La ragazza sbatte gli occhi, lo fissa seria per qualche secondo prima di aprirsi in un gran sorriso. «Ciao,» dice, «Io sono Hermione Granger. Tu chi sei?»

«Draco Malfoy.»

«Draco? Draco Malfoy?» Hermione ridacchia. «Scusa, è che hai un nome proprio buffo.»

«Non è vero, è un nome normalissimo. Comunque, Hermione Granger, cosa ci fai qui a Dover?»

«Io ho deciso di dimenticare chi sono e di farmi una nuova vita in un’altra nazione!» Hermione è radiosa mentre parla. Draco è sicuro di non averle mai visto un sorriso così aperto e innocente. «Non è un’idea meravigliosa?»

«Oh, sì... Davvero meravigliosa.»

«E tu? Cosa fai?»

«Io mi assicurerò che nessuno tenti di impedirtelo.»

«Oh, sei così dolce... Perdonami, mi sono scordata il tuo nome.»

«Draco» risponde lui con un filo di voce. «Mi chiamo Draco.»

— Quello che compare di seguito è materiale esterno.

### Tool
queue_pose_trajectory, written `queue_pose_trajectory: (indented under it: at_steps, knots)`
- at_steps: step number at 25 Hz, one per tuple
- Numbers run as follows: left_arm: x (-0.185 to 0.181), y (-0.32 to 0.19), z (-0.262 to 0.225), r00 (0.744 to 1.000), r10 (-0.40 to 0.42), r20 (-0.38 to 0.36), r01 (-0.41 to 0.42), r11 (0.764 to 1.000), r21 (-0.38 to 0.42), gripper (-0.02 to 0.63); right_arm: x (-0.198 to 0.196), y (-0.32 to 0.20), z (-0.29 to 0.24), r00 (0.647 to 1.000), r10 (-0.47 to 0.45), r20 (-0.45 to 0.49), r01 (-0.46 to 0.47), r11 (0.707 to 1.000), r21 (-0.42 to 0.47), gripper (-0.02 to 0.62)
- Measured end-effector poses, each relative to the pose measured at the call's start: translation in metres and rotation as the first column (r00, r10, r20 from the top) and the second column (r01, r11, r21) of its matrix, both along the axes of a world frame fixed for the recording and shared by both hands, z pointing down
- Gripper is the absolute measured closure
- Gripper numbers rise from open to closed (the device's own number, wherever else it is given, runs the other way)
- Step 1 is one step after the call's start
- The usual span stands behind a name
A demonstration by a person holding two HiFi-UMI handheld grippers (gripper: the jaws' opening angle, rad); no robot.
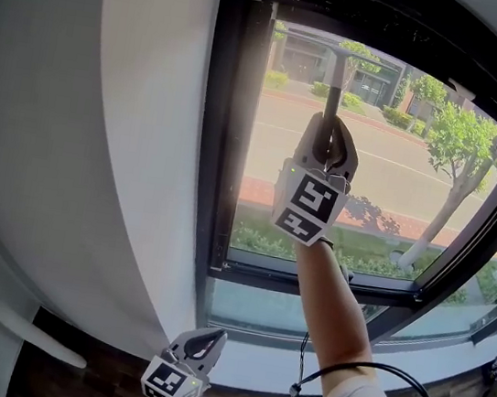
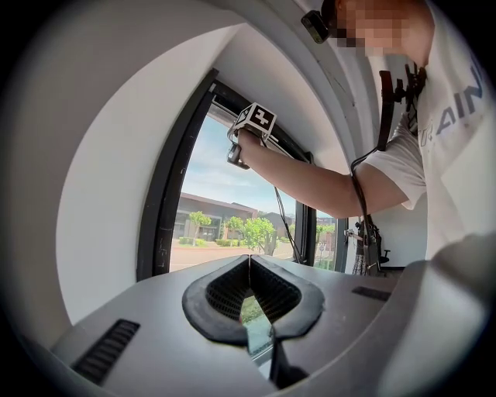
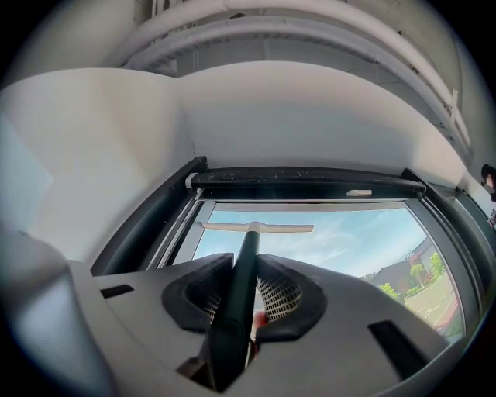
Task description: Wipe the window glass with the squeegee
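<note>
Our head camera faces the window glass (image 1: 374, 165) from behind the right tongs (image 1: 330, 127), raised close to it, with the left tongs (image 1: 209, 337) low beneath them. The right tongs' camera looks up along its jaws, near the window frame (image 3: 302, 177). The left tongs' camera looks from farther back, below. We see the glass in all three.

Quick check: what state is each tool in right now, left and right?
Left tool: shut, nothing between its jaws.
Right tool: shut on the squeegee handle.
</note>
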State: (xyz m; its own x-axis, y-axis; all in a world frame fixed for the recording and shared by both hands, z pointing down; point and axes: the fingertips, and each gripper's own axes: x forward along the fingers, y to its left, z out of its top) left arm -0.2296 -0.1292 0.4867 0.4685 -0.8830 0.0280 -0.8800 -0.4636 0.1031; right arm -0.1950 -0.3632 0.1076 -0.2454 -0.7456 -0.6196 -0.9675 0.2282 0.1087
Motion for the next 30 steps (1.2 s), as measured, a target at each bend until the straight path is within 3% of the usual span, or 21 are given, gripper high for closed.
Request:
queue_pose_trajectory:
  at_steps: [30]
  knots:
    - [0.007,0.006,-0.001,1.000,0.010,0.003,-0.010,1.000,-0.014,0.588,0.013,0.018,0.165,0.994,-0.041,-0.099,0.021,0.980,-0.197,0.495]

«Draco? Come drago? Ah-ah, te l’hanno mai detto che è un nome buffo?»

«Sì.» Draco sente le lacrime pungergli gli occhi. «Me lo dicono... spesso.»

 

 

Il sangue gli pulsa nelle tempie. Draco alza la testa, una fitta gliela fa ricadere contro il petto. Trascinato via dai due Mangiamorte, alle sue spalle lascia solo una frase, una sola, incisa con la magia nella pietra:

 

L’amore è una grave malattia mentale.